Nacida en Buenos Aires el 25 de enero de 1930, estudió filosofía y letras en
su ciudad natal e historia del arte en la Sorbona (París). Vivió en Colombia entre
1954 y 1968 -país cuya nacionalidad adoptó en 1982-, en Uruguay, Venezuela,
Puerto Rico, Estados Unidos, España y Francia. Escribió más de veinte libros de
crítica de arte, principalmente sobre Colombia y Latinoamérica, ocho libros de
narrativa y un libro de poemas. Murió en Madrid, en un accidente aéreo cerca del
aeropuerto de Barajas, el 27 de noviembre de 1983.

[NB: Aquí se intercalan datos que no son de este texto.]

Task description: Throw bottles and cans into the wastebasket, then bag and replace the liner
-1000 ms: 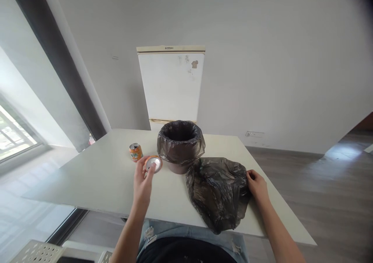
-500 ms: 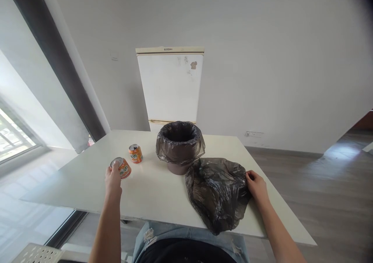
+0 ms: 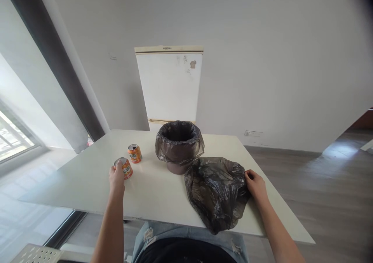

A la crítica -escribe- me llevaron dos circunstancias: el deseo de que otros
experimentaran el mismo placer estético que yo sentía ante el arte contemporáneo,
y la necesidad de reglamentar una anarquía mental que me llevaba a aquel uso
de la palabra porque sí, por el solo placer de verla escrita. La crítica me enseñó a
pensar, a moderar y equilibrar ese pensamiento*.

 

 

* Citas de Marta Traba tomadas de: Historia abierta del arte colombiano, Marta Traba,
Secretaría de Educación Departamental del Valle del Cauca, Cali, 1974; Marta Traba, selección
de textos: Emma Araújo de Vallejo, Museo de Arte Moderno de Bogotá, Planeta Editorial,
Bogotá, 1984; 50 años, Salón Nacional de Artistas, selección de textos: Camilo Calderón
Schrader, Instituto Colombiano de Cultura, Bogotá, 1990; Hombre americano a todo color,
Marta Traba, Editorial Universidad Nacional, Museo de Arte Moderno de Bogotá, Ediciones
Uniandes, Bogotá, 1995; Arte de América Latina, 1900-1980, Marta Traba, Banco Interamericano
de Desarrollo, Washington D.C., 1994.